▶ _YOUR OBJECTIVE_
Exclude the pictures and reproduce the remaining data exactly as written.

▶ _MATERIAL PROVIDED_

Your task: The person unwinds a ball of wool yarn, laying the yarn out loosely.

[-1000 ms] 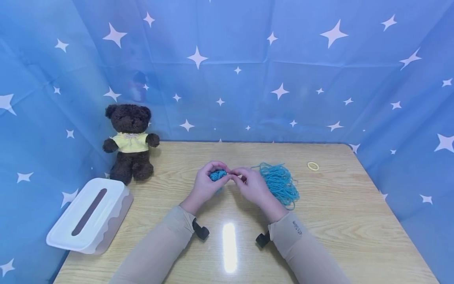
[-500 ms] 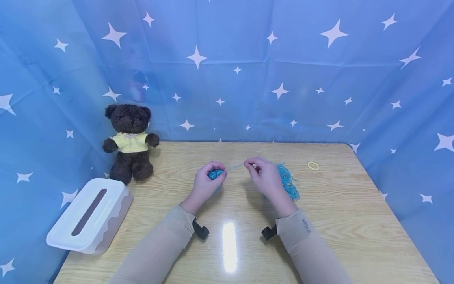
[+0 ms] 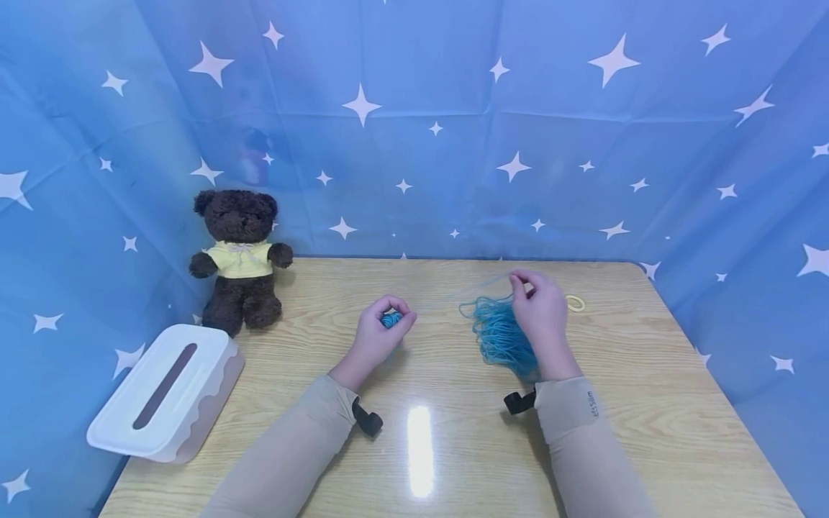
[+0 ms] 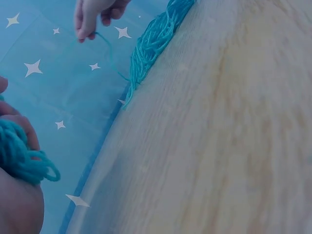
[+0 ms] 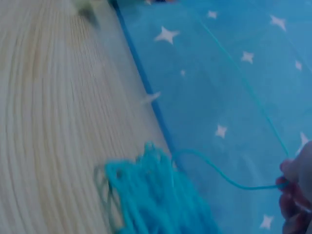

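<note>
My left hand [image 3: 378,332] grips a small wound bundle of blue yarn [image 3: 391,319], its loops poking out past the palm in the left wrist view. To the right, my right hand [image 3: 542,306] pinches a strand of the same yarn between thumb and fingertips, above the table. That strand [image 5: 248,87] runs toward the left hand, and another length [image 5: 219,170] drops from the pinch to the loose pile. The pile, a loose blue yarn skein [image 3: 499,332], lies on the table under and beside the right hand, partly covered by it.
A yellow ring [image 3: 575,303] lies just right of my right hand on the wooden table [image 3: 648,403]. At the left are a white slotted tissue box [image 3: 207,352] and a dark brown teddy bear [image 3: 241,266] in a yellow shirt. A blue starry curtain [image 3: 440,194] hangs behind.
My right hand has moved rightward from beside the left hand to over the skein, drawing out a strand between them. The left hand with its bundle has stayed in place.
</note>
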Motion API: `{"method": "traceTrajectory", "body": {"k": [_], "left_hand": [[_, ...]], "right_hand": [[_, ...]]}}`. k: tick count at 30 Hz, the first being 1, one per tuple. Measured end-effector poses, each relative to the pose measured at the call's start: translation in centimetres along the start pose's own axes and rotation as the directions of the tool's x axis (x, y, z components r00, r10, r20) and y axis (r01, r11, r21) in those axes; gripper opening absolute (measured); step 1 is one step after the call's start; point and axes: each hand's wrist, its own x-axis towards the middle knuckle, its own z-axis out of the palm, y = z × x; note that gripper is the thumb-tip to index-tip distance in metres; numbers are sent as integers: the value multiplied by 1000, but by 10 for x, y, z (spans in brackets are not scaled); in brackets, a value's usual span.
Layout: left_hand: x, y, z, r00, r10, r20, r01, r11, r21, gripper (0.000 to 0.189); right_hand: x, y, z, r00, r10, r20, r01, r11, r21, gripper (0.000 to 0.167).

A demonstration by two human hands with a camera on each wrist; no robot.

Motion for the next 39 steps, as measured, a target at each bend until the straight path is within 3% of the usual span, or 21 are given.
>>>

▶ _OUTPUT FOR THIS TASK_
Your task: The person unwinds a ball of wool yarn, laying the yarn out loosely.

[-1000 ms] 
[-500 ms] 
[+0 ms] 
[+0 ms] 
[+0 ms] 

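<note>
My left hand [image 3: 378,332] grips a small wound bundle of blue yarn [image 3: 391,319], its loops poking out past the palm in the left wrist view. To the right, my right hand [image 3: 542,306] pinches a strand of the same yarn between thumb and fingertips, above the table. That strand [image 5: 248,87] runs toward the left hand, and another length [image 5: 219,170] drops from the pinch to the loose pile. The pile, a loose blue yarn skein [image 3: 499,332], lies on the table under and beside the right hand, partly covered by it.
A yellow ring [image 3: 575,303] lies just right of my right hand on the wooden table [image 3: 648,403]. At the left are a white slotted tissue box [image 3: 207,352] and a dark brown teddy bear [image 3: 241,266] in a yellow shirt. A blue starry curtain [image 3: 440,194] hangs behind.
My right hand has moved rightward from beside the left hand to over the skein, drawing out a strand between them. The left hand with its bundle has stayed in place.
</note>
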Motion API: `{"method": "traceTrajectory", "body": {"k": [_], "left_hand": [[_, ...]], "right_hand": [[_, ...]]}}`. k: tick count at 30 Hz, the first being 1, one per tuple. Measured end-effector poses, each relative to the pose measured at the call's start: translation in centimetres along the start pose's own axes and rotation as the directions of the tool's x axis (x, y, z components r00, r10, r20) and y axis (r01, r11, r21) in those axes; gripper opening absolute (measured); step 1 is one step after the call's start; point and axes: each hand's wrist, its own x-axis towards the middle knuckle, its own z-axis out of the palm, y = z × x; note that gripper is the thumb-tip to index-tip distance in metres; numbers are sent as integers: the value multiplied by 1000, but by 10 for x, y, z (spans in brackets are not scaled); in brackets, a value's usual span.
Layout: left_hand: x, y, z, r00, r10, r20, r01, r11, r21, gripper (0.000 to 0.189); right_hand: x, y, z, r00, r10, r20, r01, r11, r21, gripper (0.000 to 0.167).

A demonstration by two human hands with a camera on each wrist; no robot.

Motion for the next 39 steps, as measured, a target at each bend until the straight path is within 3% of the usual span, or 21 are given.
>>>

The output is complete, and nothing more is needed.